- PROBLEM STATEMENT
Your task is to transcribe the entries below exactly, from their first line down to the line containing "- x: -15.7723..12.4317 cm", and to stop there.

== Segment start ==

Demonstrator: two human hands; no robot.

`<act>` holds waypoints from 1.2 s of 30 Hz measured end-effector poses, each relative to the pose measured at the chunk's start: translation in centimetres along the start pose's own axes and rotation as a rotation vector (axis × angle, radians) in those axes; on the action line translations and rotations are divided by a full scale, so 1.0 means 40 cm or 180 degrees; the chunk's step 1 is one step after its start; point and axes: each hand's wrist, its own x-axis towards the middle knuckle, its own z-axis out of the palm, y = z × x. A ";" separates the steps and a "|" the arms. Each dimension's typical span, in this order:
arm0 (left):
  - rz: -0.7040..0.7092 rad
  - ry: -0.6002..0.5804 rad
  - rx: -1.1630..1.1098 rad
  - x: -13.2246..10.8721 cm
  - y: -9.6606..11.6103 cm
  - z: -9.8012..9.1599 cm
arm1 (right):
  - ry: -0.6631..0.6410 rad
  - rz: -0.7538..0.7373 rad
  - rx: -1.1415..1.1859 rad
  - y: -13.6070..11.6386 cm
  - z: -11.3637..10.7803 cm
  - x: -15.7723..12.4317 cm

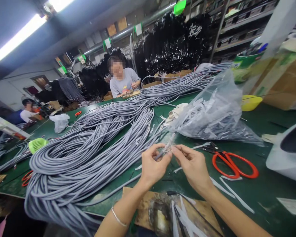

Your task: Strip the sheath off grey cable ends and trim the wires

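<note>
Grips 1 grey, round, plastic-looking cable (159,155) at near centre in the curled left hand (153,163); pinches its pale, wispy strands (169,144) in the nearly closed right hand (191,162). Could tear strands by tugging too hard or unevenly.

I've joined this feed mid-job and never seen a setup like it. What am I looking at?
There is no machine here: you see a person's bare left hand and right hand. The single picture comes from a camera worn on that person's head, looking forward and down. The left hand's grip is on a grey cable; the right fingertips are at its pale, frayed end, though exactly what they pinch is too small to tell. On the green table lie a big heap of cables, a clear bag and red-handled scissors. Another person sits across it.
</note>
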 end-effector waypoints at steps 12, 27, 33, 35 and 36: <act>0.0051 0.0217 -0.0301 0.011 -0.027 -0.004 | 0.0242 -0.0473 -0.0323 -0.027 -0.018 -0.010; 0.0411 0.0535 -0.0182 0.008 -0.017 -0.020 | -0.0268 -0.1251 -0.1649 0.001 -0.022 -0.003; 0.0473 0.0491 -0.0126 0.006 -0.022 -0.019 | -0.0248 -0.1315 -0.1548 -0.013 -0.022 -0.005; 0.0491 0.0458 -0.0039 0.005 -0.021 -0.018 | -0.0239 -0.1416 -0.1540 -0.014 -0.022 -0.007; 0.0485 0.0431 0.0028 0.004 -0.020 -0.017 | -0.0216 -0.1497 -0.1582 -0.014 -0.021 -0.008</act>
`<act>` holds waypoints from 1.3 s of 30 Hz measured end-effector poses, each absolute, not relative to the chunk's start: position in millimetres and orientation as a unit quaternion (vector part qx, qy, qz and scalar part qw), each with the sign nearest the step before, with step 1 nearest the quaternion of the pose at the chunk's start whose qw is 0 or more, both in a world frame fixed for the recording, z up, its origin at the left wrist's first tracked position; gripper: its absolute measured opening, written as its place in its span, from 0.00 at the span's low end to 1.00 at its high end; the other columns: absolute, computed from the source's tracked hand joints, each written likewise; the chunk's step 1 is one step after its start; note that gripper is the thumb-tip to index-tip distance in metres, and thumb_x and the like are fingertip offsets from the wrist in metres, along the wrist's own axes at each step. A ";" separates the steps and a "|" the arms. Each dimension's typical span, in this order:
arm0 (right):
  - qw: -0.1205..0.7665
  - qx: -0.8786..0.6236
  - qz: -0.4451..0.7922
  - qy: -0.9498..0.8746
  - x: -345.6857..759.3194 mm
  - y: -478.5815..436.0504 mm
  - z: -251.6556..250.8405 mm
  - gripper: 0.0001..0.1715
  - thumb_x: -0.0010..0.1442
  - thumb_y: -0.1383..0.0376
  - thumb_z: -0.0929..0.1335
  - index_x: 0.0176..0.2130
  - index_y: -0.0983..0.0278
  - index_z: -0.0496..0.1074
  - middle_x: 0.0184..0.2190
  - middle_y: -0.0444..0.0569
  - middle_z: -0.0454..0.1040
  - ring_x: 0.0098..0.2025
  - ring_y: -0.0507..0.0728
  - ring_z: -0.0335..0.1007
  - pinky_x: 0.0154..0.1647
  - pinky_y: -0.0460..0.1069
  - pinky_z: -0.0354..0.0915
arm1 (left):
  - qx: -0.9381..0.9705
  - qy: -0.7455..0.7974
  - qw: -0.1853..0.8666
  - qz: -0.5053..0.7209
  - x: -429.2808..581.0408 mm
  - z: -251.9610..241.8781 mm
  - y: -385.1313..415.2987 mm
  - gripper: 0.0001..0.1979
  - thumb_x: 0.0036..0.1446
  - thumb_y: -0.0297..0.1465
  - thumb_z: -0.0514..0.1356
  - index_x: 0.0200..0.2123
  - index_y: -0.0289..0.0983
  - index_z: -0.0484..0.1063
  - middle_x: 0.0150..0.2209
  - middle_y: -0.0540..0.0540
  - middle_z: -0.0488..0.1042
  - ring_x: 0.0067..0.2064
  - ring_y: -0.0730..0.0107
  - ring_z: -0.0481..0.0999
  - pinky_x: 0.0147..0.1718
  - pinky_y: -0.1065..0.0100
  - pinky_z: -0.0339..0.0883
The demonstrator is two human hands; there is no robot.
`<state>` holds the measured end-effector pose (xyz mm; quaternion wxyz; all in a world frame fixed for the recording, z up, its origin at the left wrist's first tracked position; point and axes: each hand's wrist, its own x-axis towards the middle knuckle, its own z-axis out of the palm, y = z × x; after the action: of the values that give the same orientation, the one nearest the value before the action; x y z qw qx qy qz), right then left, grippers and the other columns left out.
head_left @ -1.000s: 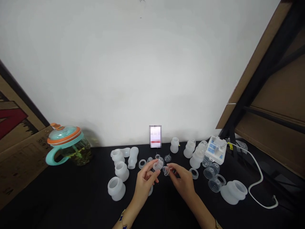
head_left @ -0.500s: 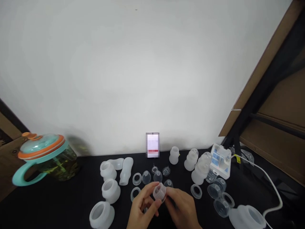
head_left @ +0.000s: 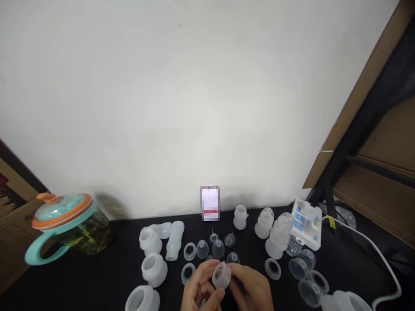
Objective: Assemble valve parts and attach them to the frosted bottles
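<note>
A clear ribbed bottle collar [head_left: 221, 276] is held between my two hands at the bottom middle, its open round end tilted up and toward the left. My left hand [head_left: 201, 286] grips its left side with thumb and fingers. On the other side, the fingertips of my right hand [head_left: 251, 283] pinch its edge. Just beyond my hands lie clear dome caps [head_left: 218, 249] and small nipple pieces [head_left: 230, 239]. Flat clear rings [head_left: 188, 273] lie left of them. Part of the collar is hidden behind my fingers.
White wide-necked bottle bodies [head_left: 154, 269] stand on the left, with a curved bottle [head_left: 175, 240] lying beside them. Capped small bottles [head_left: 279, 237] stand right, near a power strip [head_left: 306, 224] with a white cord. A teapot [head_left: 69, 224] stands far left; a blurred screen [head_left: 210, 203] leans on the wall.
Both hands keep hold of the collar, which has turned so its open end faces more to the left. The whole view has shifted slightly, with everything lower and a little to the right.
</note>
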<state>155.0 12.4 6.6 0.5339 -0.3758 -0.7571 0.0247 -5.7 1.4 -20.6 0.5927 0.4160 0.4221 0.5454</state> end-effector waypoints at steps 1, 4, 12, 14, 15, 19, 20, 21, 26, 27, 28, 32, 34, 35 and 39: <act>0.529 -0.377 0.030 -0.759 155.3 11.4 7.5 0.09 0.67 0.68 0.65 0.45 0.58 0.74 0.32 0.46 0.83 0.29 0.54 0.81 0.30 0.43 0.74 | 0.427 0.424 0.582 0.546 -5.3 -14.9 0.3 0.29 0.42 0.46 0.74 0.46 0.39 0.77 0.46 0.35 0.81 0.18 0.76 0.70 0.17 0.72 0.64; 0.523 -0.391 0.025 -0.757 156.0 8.9 7.7 0.08 0.67 0.68 0.66 0.44 0.59 0.74 0.32 0.47 0.82 0.30 0.54 0.80 0.31 0.45 0.73 | 0.447 0.435 0.553 0.552 -4.6 -1.1 -3.3 0.28 0.46 0.46 0.72 0.47 0.38 0.76 0.46 0.36 0.81 0.20 0.74 0.71 0.20 0.70 0.68; 0.515 -0.409 0.018 -0.753 157.7 10.8 3.9 0.06 0.67 0.66 0.66 0.42 0.59 0.74 0.32 0.47 0.81 0.30 0.54 0.78 0.29 0.46 0.72 | 0.519 0.428 0.527 0.520 -11.8 3.2 0.8 0.23 0.52 0.43 0.70 0.47 0.37 0.75 0.45 0.39 0.81 0.23 0.74 0.73 0.25 0.70 0.70; 0.509 -0.412 0.022 -0.755 158.1 11.1 4.0 0.06 0.67 0.66 0.66 0.42 0.60 0.74 0.33 0.47 0.82 0.32 0.55 0.79 0.30 0.46 0.72 | 0.518 0.424 0.528 0.522 -12.8 4.0 4.3 0.22 0.52 0.42 0.69 0.47 0.37 0.74 0.43 0.41 0.81 0.23 0.76 0.72 0.24 0.71 0.69; 0.509 -0.412 0.020 -0.755 158.2 11.2 4.2 0.06 0.67 0.65 0.66 0.42 0.60 0.74 0.33 0.47 0.81 0.31 0.55 0.79 0.30 0.46 0.72 | 0.515 0.419 0.532 0.525 -13.1 4.8 6.0 0.22 0.52 0.42 0.69 0.46 0.37 0.73 0.43 0.41 0.81 0.23 0.76 0.71 0.23 0.73 0.67; 0.501 -0.421 0.016 -0.756 158.6 12.1 4.2 0.08 0.68 0.63 0.66 0.40 0.60 0.75 0.33 0.47 0.81 0.31 0.54 0.79 0.29 0.45 0.72 | 0.492 0.414 0.549 0.534 -13.9 9.3 11.4 0.22 0.52 0.42 0.69 0.45 0.36 0.72 0.41 0.42 0.81 0.21 0.79 0.71 0.19 0.76 0.61; 0.496 -0.425 0.019 -0.757 158.7 12.5 3.9 0.08 0.68 0.62 0.66 0.40 0.60 0.75 0.33 0.47 0.81 0.31 0.54 0.79 0.29 0.45 0.72 | 0.487 0.412 0.550 0.539 -14.3 10.4 12.4 0.22 0.52 0.43 0.68 0.45 0.36 0.72 0.39 0.42 0.81 0.21 0.79 0.71 0.18 0.76 0.60; 0.491 -0.428 0.021 -0.758 158.8 12.8 3.6 0.08 0.68 0.62 0.66 0.40 0.60 0.75 0.33 0.47 0.81 0.31 0.54 0.79 0.29 0.45 0.72 | 0.482 0.411 0.551 0.543 -14.8 11.3 13.3 0.22 0.53 0.44 0.68 0.44 0.35 0.72 0.36 0.43 0.81 0.20 0.78 0.71 0.18 0.76 0.60; 0.474 -0.437 0.023 -0.764 160.0 14.1 3.0 0.10 0.68 0.60 0.66 0.39 0.61 0.76 0.31 0.47 0.81 0.30 0.54 0.78 0.29 0.45 0.71 | 0.458 0.415 0.549 0.563 -18.5 11.6 18.0 0.28 0.53 0.51 0.65 0.46 0.34 0.72 0.18 0.52 0.72 0.18 0.73 0.70 0.18 0.75 0.60; 0.476 -0.436 0.023 -0.763 160.4 14.4 3.0 0.11 0.69 0.60 0.66 0.38 0.61 0.76 0.30 0.47 0.81 0.29 0.54 0.78 0.28 0.45 0.71 | 0.448 0.421 0.547 0.567 -19.2 10.6 19.3 0.29 0.53 0.52 0.64 0.46 0.34 0.72 0.17 0.53 0.71 0.18 0.72 0.70 0.17 0.75 0.59; 0.479 -0.435 0.024 -0.762 160.9 14.8 2.9 0.11 0.69 0.60 0.65 0.38 0.61 0.76 0.30 0.47 0.81 0.29 0.54 0.78 0.28 0.45 0.71 | 0.439 0.425 0.548 0.572 -19.9 9.4 20.6 0.29 0.54 0.53 0.63 0.46 0.34 0.72 0.17 0.53 0.71 0.17 0.72 0.70 0.17 0.75 0.59; 0.488 -0.419 0.021 -0.765 163.8 17.0 0.4 0.10 0.69 0.61 0.66 0.39 0.60 0.75 0.33 0.49 0.81 0.32 0.55 0.79 0.29 0.46 0.71 | 0.419 0.425 0.562 0.572 -21.0 2.7 26.3 0.28 0.55 0.54 0.61 0.43 0.34 0.73 0.16 0.52 0.70 0.17 0.73 0.69 0.17 0.76 0.59; 0.488 -0.414 0.019 -0.768 165.4 17.9 -1.3 0.08 0.68 0.61 0.67 0.39 0.60 0.75 0.33 0.49 0.81 0.33 0.56 0.79 0.30 0.46 0.71 | 0.414 0.425 0.564 0.574 -20.8 -0.1 28.2 0.31 0.55 0.56 0.60 0.44 0.33 0.74 0.17 0.50 0.72 0.17 0.72 0.71 0.16 0.76 0.60; 0.488 -0.414 0.019 -0.768 166.1 18.3 -2.0 0.08 0.68 0.61 0.67 0.40 0.60 0.76 0.34 0.49 0.81 0.33 0.56 0.79 0.31 0.47 0.72 | 0.414 0.424 0.565 0.574 -20.6 -1.0 28.7 0.33 0.54 0.57 0.60 0.45 0.32 0.74 0.18 0.49 0.73 0.18 0.73 0.71 0.16 0.76 0.59; 0.493 -0.417 0.029 -0.763 167.4 19.6 -3.2 0.06 0.67 0.62 0.68 0.39 0.59 0.77 0.34 0.49 0.82 0.34 0.56 0.79 0.31 0.47 0.72 | 0.413 0.422 0.580 0.561 -20.6 0.3 28.4 0.33 0.54 0.57 0.60 0.46 0.32 0.74 0.23 0.46 0.77 0.19 0.73 0.72 0.16 0.76 0.61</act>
<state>167.4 19.6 -3.2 0.4934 -0.4170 -0.7628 0.0286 -20.6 28.4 0.3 0.5803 0.4128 0.4220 0.5610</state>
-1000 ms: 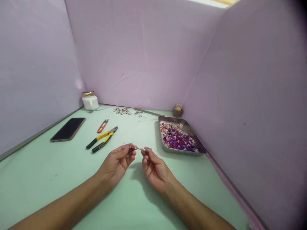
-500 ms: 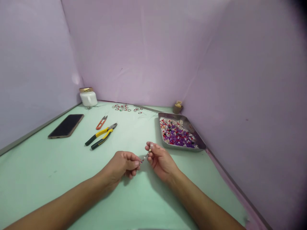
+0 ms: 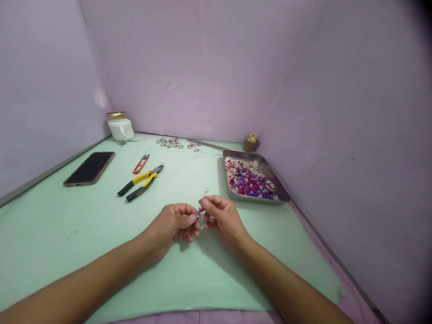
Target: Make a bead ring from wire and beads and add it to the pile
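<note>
A short string of beads (image 3: 206,192) in white, pale gold and purple runs between my two hands above the table. My left hand (image 3: 182,222) is closed in a pinch on its lower end, where a purple bead shows at the thumb tip. With thumb and forefinger, my right hand (image 3: 221,217) pinches the strand a little higher, and several pale beads stick up past those fingers. The fingertips of both hands are close together. Whatever thread or wire carries the beads is too fine to make out.
To the right stands a metal tray (image 3: 285,198) of mixed beads. Yellow-black pliers (image 3: 141,182), orange thread snips (image 3: 141,164) and a phone (image 3: 90,168) lie to the left. Finished-looking beaded rings (image 3: 169,142) lie at the back, between a white jar (image 3: 121,129) and a small brown pot (image 3: 250,143).
My right hand has shifted its pinch down the strand towards my left hand, so pale beads now show above its fingers. The whole view has tilted slightly downward.
</note>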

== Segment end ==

- SOLUTION FOR THIS PROBLEM
Demonstrator: two human hands; no robot.

`<act>` holds waypoints from 1.2 s of 30 Hz measured end-effector poses, each relative to the pose measured at the chunk's start: translation in centimetres along the start pose's own axes and rotation as a rotation vector (axis × angle, radians) in those axes; on the action line translations and rotations are divided by a full scale, so 1.0 means 40 cm or 180 degrees; the chunk's step 1 is one step after its start; point and axes: each hand's wrist, its own x-axis towards the middle knuckle, its own z-axis out of the palm, y = z × x. A ";" separates the steps and a "|" the arms. Each dimension's typical span, in this order:
arm0 (left):
  - rz: -0.7040..0.7092 rad
  - ry: -0.6002..0.5804 rad
  - rx: -1.1630..1.1098 rad
  - x: -13.2246..10.8721 cm
  - y: -9.6606..11.6103 cm
  - z: -9.8012..9.1599 cm
arm1 (right):
  - ry: -0.6631..0.6410 rad
  - rz: -0.7538..0.7373 rad
  - rx: -1.1415..1.1859 rad
  - y: -13.6070..11.6386 cm
  - z: -11.3637..10.7803 cm
  - x: -15.7723..12.4317 cm

The response is finished.